Consumer out-of-pocket spending on healthcare is set to hit an estimated $491.6 billion, or about $1,650 per person, in the U.S., according to a recent report.
The number is a roughly 10% increase over last year’s total and is expected to maintain a continual annual growth rate of 9.9% for the next five years, according to healthcare market research group Kalorama Information.
This will yield an annual out-of-pocket spending total just shy of $800 billion by 2026, the group said.
Kalorama highlighted a handful of government, business and demographic trends that are expected to drive consumers’ out-of-pocket spending outward in a release summarizing the full report.
On the public side, the group called out the Affordable Care Act’s individual mandate repeal, cost shifting for managed care organizations and other “various policy changes that make healthcare more expensive.”

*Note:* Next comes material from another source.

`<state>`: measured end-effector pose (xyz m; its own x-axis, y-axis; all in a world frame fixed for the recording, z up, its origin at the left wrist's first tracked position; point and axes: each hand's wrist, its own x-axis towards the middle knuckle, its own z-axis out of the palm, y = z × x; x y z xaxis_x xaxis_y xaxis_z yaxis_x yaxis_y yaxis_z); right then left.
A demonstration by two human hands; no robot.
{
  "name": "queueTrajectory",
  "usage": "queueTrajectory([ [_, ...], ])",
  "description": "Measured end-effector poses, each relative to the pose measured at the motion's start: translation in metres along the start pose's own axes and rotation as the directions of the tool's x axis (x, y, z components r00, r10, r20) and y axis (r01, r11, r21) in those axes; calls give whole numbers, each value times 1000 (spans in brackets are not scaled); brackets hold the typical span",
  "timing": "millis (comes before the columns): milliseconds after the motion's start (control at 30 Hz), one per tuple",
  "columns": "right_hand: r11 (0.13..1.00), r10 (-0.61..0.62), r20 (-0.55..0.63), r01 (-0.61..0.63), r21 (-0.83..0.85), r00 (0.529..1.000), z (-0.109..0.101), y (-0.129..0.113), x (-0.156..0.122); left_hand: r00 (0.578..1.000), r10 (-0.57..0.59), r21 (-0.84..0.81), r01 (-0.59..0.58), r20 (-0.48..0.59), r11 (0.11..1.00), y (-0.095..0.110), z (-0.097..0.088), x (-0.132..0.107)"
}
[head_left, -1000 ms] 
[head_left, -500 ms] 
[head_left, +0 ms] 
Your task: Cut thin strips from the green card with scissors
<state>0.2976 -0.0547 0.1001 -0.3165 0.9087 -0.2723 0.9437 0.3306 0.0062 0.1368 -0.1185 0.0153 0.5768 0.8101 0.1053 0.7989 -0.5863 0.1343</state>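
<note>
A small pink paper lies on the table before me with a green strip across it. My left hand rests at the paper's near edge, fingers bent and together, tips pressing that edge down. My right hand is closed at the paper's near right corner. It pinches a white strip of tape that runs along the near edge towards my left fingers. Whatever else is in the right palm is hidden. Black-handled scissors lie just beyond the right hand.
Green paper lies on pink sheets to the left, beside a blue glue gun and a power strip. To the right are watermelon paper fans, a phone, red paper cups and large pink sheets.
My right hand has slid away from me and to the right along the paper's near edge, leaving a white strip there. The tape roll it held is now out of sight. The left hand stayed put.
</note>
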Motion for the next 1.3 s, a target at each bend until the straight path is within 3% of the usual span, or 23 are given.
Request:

Individuals will also be spending more as they contend with obesity, aging and other chronic conditions such as mental illness and addiction, all while seeing cutbacks in their public and private healthcare coverage, Kalorama wrote.
At the same time, the research group predicts spending totals will be held in check by more generics and over-the-counter medication options, increasing use of disease management programs and the spread of high-deductible health plans.
The group also expects larger economic forces to play a role on individual behaviors.
“Salary growth will continue to lag healthcare cost increases and as consumers are unable to afford rising expenditures, they will increasingly forgo treatment and/or search for less expensive options such as generic or OTC medications,” Kalorama wrote in a release. “The economic effects of the COVID pandemic will further dampen spending, although not significantly.”
Overall increases in out-of-pocket spending go hand in hand with another recently highlighted trend—consumer medical debt.
A July study published in JAMA described a decline in Americans’ medical debts during the last decade, but also noted that these missed payments are now the single largest contributor to personal debt in the U.S.
Medical debt and increased out-of-pocket payments each lead individuals to skip preventive care or postpone necessary treatments. These behaviors often worsen outcomes and ultimately lead to greater expenses across the healthcare system.